— What you need to do —
Repeat the listing word for word. No pictures belong in the copy.
----
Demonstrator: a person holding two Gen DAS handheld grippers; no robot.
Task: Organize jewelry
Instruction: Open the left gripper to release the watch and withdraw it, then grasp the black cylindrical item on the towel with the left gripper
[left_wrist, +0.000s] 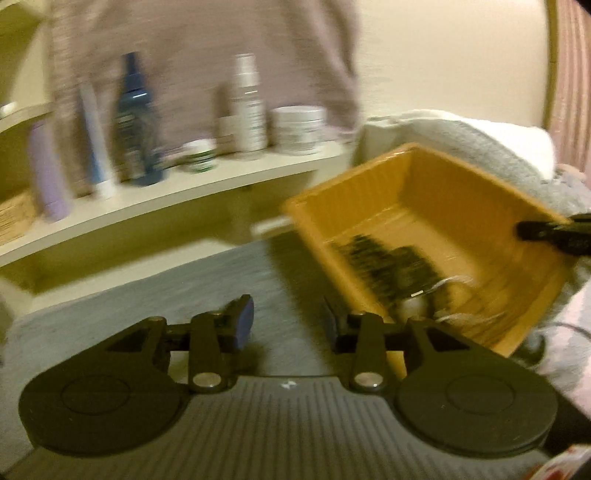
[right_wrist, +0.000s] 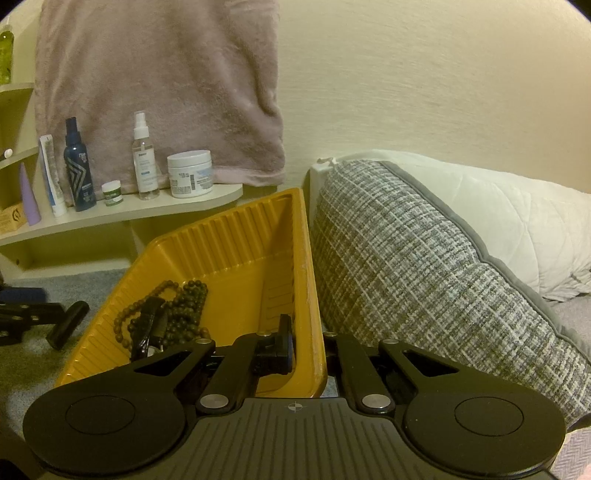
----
— Result of the task —
Demonstrator: a person holding two Gen DAS handheld grippers; no robot.
Task: Organize jewelry
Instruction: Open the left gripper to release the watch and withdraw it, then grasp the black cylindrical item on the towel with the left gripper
[left_wrist, +0.000s] 
[right_wrist, +0.000s] 

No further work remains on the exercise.